Beyond the smart city
When Jacques-Louis David painted Madame Récamier in 1800, three per cent of people on Earth lived in urban areas. Today, more than half of them do. In just three more decades, about 70 per cent of the human population will live in cities.
Cities today have become their own powerhouses and brands. They compete for a top position on the world stage. For cities to survive and to support their rapidly growing populations there is a need to plan for the future. Infrastructure firms and consultancies are working tirelessly with city officials and planners to make urban areas smarter, more liveable, more sustainable and in turn more prosperous. Tremendous investment is activated to attract job creators, improve infrastructure and make life more socially and economically viable.

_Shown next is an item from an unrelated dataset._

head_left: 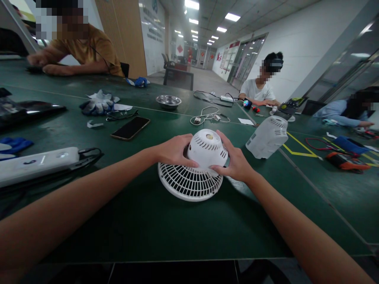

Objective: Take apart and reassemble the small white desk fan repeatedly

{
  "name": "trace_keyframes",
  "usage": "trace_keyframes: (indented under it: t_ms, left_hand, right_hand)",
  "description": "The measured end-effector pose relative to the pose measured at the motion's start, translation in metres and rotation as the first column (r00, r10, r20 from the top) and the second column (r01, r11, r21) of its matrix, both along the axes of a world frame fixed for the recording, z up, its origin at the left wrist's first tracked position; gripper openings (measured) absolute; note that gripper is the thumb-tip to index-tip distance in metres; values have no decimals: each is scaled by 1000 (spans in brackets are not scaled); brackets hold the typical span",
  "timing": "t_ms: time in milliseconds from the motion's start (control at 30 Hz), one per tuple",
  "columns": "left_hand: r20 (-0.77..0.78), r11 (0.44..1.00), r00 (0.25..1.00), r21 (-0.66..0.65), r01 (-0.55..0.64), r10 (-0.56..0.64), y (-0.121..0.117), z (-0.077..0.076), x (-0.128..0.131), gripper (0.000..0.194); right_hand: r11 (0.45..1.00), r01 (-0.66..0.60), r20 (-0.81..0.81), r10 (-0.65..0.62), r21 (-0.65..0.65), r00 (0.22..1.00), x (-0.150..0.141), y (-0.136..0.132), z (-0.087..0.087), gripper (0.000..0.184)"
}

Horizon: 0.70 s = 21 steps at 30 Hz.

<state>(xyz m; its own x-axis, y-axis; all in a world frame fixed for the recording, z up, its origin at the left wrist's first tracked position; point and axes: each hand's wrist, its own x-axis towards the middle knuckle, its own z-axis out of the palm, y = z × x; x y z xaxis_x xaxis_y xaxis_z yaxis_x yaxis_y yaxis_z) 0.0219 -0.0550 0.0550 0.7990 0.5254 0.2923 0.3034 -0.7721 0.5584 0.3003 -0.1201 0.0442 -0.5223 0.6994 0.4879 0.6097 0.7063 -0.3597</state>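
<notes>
The domed housing (207, 152) looks like smooth plastic with a soft satin sheen, and the slatted grille (191, 182) looks like plastic too. The vented casing (266, 138) is duller, paler plastic. The bowl (168, 105) is polished, shiny metal, the phone (130, 128) glassy and dark, the bunched gloves (99, 103) rough cloth, the green surface (166, 232) smooth and faintly glossy.

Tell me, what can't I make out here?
In the head view:
Inside of the white housing: hidden by its shell.
Far side of the grille: behind the housing, left hand and right hand.
Left end of the long white device: cut off by the left edge.
Wall notices: too small to read.
</notes>
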Motion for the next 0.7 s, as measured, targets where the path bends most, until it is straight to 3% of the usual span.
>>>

A well functioning city can allow for a quite dense population to live, and in a way that can be quite sustainable. Through our recent work we have discovered many cities around the world that are preparing for a future and are even shaping it. We just recently told the story of the metro in Gurgaon, on the edge of Delhi. We looked at the complete infrastructure of the beautiful Chinese city of Zhuhai. We saw how major urban areas can be connected by clean transit, reducing pollution and congestion significantly. We recently told the story of the amazing dam that will protect St Petersburg, even when climate change elevates the sea levels.

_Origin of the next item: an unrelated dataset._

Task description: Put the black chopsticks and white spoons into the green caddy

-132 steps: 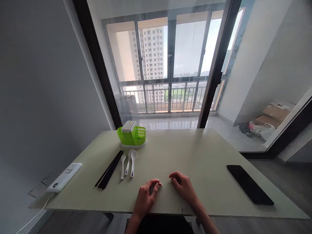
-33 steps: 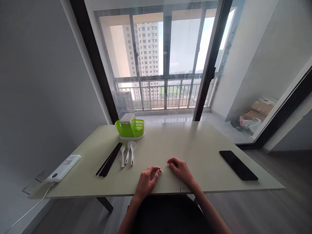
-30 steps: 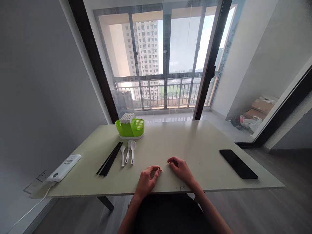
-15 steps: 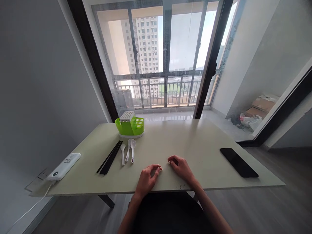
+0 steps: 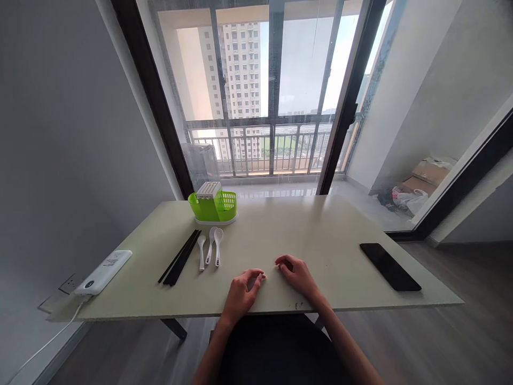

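My left hand (image 5: 241,291) rests on the table near its front edge, fingers loosely bent, a gap showing between thumb and forefinger. Opposite it, my right hand (image 5: 295,274) lies on the tabletop, its fingers relaxed and curved, with nothing visible in them. The two hands are apart. Left of my left hand are white spoons: a short one (image 5: 201,253) and two longer ones, one (image 5: 210,247) beside the other (image 5: 217,248). Black chopsticks (image 5: 182,259) lie slanted further left. Behind the spoons stands a green utensil holder (image 5: 206,211) with a white slotted top and a basket side.
A white power bank (image 5: 105,272) with a cable lies at the table's left end. On the right is a black phone (image 5: 389,266). The pale table (image 5: 300,224) stands before a glass sliding door; cardboard boxes and bags (image 5: 420,184) lie beyond it.
Both hands stay in the same place and pose. The whole view has shifted very slightly; no object on the table has moved.
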The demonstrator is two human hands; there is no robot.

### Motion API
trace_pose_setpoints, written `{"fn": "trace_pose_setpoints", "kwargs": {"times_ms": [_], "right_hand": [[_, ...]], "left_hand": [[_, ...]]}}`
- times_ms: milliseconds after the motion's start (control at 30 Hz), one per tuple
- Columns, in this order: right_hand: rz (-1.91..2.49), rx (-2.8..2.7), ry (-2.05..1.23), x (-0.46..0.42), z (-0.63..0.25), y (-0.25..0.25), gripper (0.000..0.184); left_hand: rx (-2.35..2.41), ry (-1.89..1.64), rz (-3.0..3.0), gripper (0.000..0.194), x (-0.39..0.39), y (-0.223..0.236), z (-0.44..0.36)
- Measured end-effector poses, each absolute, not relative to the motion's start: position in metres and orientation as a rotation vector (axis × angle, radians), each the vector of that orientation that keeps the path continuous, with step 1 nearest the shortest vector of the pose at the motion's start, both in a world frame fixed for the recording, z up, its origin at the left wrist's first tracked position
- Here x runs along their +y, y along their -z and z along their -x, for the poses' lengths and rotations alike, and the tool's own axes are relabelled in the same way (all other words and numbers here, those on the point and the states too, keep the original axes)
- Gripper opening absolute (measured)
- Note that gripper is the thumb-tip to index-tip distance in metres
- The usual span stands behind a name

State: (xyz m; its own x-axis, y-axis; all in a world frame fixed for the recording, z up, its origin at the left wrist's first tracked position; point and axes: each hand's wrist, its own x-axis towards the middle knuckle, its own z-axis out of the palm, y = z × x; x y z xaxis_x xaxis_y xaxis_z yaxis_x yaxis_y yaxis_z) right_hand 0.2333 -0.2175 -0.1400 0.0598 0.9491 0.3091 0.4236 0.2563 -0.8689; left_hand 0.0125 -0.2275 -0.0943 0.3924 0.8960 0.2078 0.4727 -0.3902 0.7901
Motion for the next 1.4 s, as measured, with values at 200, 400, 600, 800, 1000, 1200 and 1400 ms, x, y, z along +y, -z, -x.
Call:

Around the world, cities are becoming cleaner, more efficient and smarter.
But even the cleanest and most efficient smart city still needs to grow something akin to a soul. Only through the sustained support and growth of culture and art, can communities continue to thrive and in turn enable cities to be relevant in the long term.
With well curated and communicated art and culture, urban areas can be not just liveable, but truly worth living in; worth building a life in and worth investing in for the long term. Cultured cities are those that will inspire generations and will earn a place in the history books, as well as in the hearts of those who will come after us.

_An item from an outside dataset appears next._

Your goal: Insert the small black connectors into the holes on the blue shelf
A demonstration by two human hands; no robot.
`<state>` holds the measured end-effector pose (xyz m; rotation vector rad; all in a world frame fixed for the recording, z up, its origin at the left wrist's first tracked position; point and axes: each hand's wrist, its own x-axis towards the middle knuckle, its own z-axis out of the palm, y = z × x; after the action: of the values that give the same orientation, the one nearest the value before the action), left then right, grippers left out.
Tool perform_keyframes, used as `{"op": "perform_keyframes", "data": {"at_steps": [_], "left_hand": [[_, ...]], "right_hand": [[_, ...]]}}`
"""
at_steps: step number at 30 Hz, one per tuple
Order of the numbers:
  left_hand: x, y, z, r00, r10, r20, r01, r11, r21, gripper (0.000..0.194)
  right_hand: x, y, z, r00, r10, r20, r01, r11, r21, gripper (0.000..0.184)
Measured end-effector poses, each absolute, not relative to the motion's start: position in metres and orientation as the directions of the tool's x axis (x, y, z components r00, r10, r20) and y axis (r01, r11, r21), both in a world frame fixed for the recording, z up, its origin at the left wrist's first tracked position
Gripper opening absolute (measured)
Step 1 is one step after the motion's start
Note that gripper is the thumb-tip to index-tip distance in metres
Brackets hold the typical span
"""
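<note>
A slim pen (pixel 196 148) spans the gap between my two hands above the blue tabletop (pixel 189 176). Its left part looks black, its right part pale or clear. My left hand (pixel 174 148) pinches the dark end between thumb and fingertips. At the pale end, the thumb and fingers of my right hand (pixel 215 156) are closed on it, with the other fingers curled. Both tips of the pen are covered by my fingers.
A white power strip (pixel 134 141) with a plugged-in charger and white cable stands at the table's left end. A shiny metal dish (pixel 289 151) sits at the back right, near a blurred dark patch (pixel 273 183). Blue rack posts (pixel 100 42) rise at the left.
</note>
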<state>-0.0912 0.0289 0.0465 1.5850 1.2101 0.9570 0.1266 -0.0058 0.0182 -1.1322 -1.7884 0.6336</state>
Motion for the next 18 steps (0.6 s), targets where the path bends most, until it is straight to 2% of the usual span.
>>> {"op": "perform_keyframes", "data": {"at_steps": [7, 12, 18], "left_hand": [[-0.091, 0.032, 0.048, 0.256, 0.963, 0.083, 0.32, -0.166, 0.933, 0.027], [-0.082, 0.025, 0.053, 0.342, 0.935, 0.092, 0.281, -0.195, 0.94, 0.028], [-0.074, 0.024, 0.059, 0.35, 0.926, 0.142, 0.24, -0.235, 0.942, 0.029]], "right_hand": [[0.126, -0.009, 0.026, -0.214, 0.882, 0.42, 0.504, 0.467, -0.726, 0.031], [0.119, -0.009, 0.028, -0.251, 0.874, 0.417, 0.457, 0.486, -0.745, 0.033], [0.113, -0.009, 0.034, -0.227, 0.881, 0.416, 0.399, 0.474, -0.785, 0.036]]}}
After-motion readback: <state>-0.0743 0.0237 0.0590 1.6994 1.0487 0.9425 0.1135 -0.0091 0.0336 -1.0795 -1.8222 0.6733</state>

But how does one create something that turns a Buenos Aires of the 21st century into the fertile ground that Paris was at the turn of the 20th? How could Nanjing feel to its artists today like Florence felt to the creators at the edge of the Renaissance? Is it possible to inject the intangible into a concrete skeleton of a city? What does one need to do, to create a tension, a center of gravity and a backdrop, so human cultural progress can thrive and shine and leave its challenging mark for the future?
While it is important for cities to be well oiled, working machines, the legacy they ultimately want to create will need to happen on a human, on a cultural scale, in a global context, over an extended period of time.
What does it take to help create a cultural legacy, to enable those who are interested in investing in culture and art to step closer to a worthy goal of becoming cultural capitals of the world?
Enabling inspiration is also a step towards more sustainable, more valuable cities; places that might become the backdrop for new global cultural development.
Working around the world and developing long-term communication programmes with sustainable outcomes allows us to take a longer term, less selfish view. We are here to build bridges between cultures; create a better, more sustainable, more human world: a world worth living in.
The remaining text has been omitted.